Recently, the Mainstream Media has become a liability for those who support a continuation of the war, and is coming out against unrestricted Presidential authority. Yet the window for abusing the public trust opened through Corporate media after 9/11. Perhaps the opportunity to disseminate biased information through the Media has begun to close, at least for this Administration.

Due diligence functions have clearly been neglected by Mainstream Media. Through more open debate, antiwar interests have been able to challenge government policies, who have a an interest in promoting cooperation with their market by performing due diligence. The US government cannot own the Media, despite continuing efforts to try and control the narrative along established themes.

Through the advertising mechanism dominating our Media, Americans are encouraged to simply consume, as if shopping for cereals in a grocery store. Dispensing unbiased media information may simply be incompatible with economies of scale and the capitalist model.

To date, Iraq's impact on most of the American public has been minimal. A conflict with Iran would greatly increase the truth premium.

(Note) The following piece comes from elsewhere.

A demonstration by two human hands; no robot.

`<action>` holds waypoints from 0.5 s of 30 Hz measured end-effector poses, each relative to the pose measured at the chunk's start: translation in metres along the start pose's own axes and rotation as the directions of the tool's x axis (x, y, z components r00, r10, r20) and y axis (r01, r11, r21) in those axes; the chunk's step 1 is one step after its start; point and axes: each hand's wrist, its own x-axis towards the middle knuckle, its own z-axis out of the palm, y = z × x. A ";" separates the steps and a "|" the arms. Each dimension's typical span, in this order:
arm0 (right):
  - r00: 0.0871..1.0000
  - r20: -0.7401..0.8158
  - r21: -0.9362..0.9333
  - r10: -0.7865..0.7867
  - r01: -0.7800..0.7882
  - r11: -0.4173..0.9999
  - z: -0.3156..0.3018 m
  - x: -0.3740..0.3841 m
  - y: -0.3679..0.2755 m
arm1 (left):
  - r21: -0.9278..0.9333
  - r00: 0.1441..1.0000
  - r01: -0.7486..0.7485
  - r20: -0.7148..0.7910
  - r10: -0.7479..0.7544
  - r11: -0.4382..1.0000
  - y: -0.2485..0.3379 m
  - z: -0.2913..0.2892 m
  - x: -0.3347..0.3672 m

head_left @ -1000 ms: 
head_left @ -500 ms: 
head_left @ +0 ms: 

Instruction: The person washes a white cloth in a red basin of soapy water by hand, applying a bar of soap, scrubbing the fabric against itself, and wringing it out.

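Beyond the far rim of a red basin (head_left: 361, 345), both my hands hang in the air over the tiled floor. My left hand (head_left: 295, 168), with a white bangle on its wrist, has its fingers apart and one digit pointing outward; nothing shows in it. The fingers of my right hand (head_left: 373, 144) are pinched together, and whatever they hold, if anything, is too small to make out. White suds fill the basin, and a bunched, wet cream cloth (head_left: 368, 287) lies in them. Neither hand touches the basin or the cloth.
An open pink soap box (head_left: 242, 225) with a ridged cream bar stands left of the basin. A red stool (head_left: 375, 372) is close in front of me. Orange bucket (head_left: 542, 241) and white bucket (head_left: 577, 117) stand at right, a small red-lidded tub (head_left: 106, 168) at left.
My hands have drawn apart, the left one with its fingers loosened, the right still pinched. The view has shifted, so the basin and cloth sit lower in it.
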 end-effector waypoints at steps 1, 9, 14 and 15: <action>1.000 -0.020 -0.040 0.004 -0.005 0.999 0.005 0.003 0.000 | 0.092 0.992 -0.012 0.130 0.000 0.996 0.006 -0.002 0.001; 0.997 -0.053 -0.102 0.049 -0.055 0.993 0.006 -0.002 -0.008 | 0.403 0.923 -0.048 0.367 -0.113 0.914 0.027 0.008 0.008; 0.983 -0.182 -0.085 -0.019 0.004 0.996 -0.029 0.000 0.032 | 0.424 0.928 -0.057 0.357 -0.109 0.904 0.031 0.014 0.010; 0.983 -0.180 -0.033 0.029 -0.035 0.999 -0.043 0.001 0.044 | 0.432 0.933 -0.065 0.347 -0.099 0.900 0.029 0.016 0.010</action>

Media reports are forced to bend the truth to avoid showing that our policies are failing. Media manipulation is one tool which can serve to provide propaganda either directly, by omission, or by confusion. Reports from Iraq may help disguise the truth, but inevitably the public's trust will fail in proportion to reality and events on the ground.

As I've shown on this blog, the military, geopolitical, legal limits are confounding Bush's War on Terror. The Media is failing to deliver a message capable of overcoming skepticism as image and reality collide. Stormclouds of an upcoming showdown over Constitutional limits on the power of the Presidency are forming over Congress.

Political defeat for Bush could mean an end to the War on Terror, or the conversion of Bush's crowning achievement to a hollow and meaningless legacy. Meanwhile Iraq will drag on, combatants oblivious to our inevitable withdrawal.